「あ、すみませ・・(ぎゃぁぁぁぁ!!)」
「なんだ?お前」
「いや、通りすがりです。
すみません。ほんとすみません。それじゃ・・」
「ちょっと待て」
「なんでしょうか」
もう既に、おっさんハンティングフェロモンは無くなったはずなのに、
何故、何故なんだ。
早く逃げたい。
「病院どっちだ?」
「ふぇぃ?」
頭に手を置いて、
いつ攻撃が来ても言いように身構えていたは、
あまりの恥ずかしさに、
意味の分からない言葉が口から漏れた。
「病院、ですか?」
「知ってんのか知らねえのか」
「知ってます知ってます。だけど俺今、町を見に来たばっかりで・・」
「はあ?」
「すみません!!今すぐお連れします!!」
「なんだ?連れってくれんのか。見に来たんじゃねえのか?」
「はい?」
まったくもって話が噛み合わない。
なんだか分からないが、
とりあえず町を見回る許可を貰ったと思って良いのだろう。
大夫と怯えながら、とりあえず踵を返した。
「何処行くんだ」
「いや、決めてないんでその辺をぶらぶらと・・・・」
「しょうもね」
後ろから着いてくる狼。
あの猫といい、ホントに話を聞かなかったり、
否定しかしなかったり。
なんなんだCP9。
そうか。餓鬼か。
「そういえば、なんで迷子に・・」
「迷子じゃねえ!!
ちょっと帰る場所が分からなくなっただけだ!!」
「はいはい。
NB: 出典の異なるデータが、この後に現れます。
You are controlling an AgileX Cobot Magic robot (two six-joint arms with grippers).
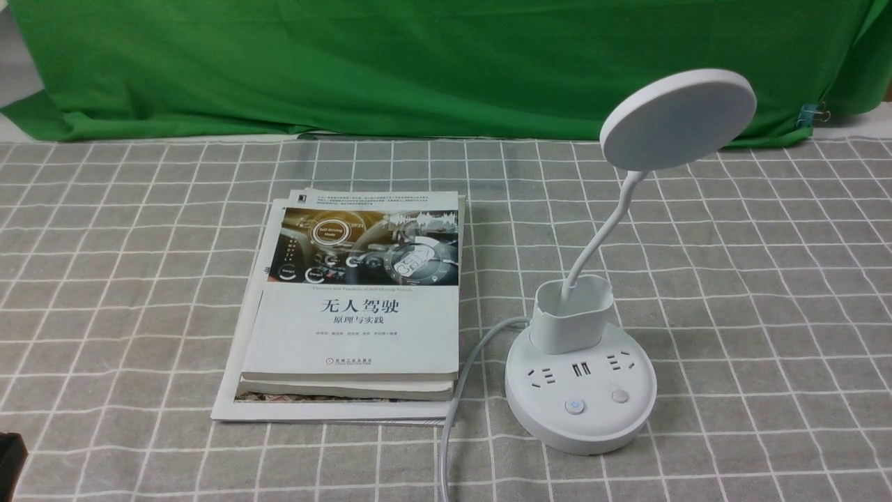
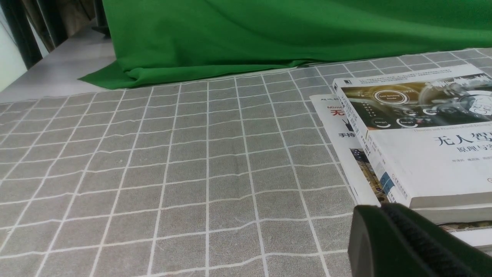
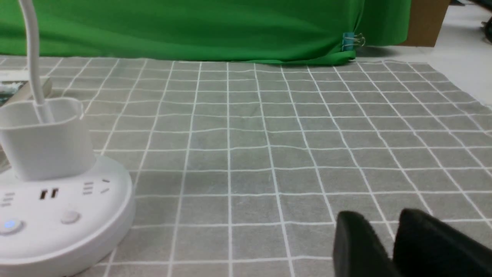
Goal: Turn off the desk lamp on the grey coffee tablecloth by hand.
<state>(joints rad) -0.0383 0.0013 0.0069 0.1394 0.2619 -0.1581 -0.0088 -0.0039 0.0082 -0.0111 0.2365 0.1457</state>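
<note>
The white desk lamp stands right of centre on the grey coffee tablecloth. Its disc head is raised on a bent neck above the pen cup. Two buttons sit on the front of the base, and the left one glows faint blue. My right gripper, the hand, stands open and empty low over the cloth. It is well off to the side of the lamp base and not touching it. My left gripper is shut on nothing, close to the books' near corner.
A stack of books lies left of the lamp, with the lamp's white cord running between them toward the front edge. A green backdrop cloth closes the back, with a binder clip at its right end.
</note>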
それを迷子って言うんですよ」
「餓鬼扱いすんなくそ!!」
年がいくつか知らないが、
自分もこんな風だったのだろうか。
まるで、追いかけてくる捨て犬のようだった彼と、
肩を並べて歩く自分が至極おかしい。
おかしいけれど、分かった瞬間強気になれる。
単純って最高。
「えっと、名前、聞いて良いか?」
「なんで教えなきゃなんねんだよ」
「あっそ。じゃあ、ワン公って呼ぶな」
「呼ぶな!!」
「呼ばれたくなかったら名前教える」
「っけ。ジャブラだよ。覚えとけ」
「じゃあ、ジャブラ。病院に帰るか」
「おう」
「やっぱ犬だな」
「ちげえ!!」
子供の扱いになれているつもりはないが、
いつまでもあの、おっさんハンティングが出来る年ではない。
子供でいすぎて、ちょっと戸惑ったが、
本来の年に戻ったのだから、
あんな風に、
フェロモンを利用する生活からはおさらばだ。
「お前も・・え・・ろよ」
「なんて?」
「名前だよ名前!!」
「嗚呼。。」
「変な名前だな」
「五月蠅い」
「速く歩けよ」
「はいはい」
さて、明日は足を何とかして見付けないとな。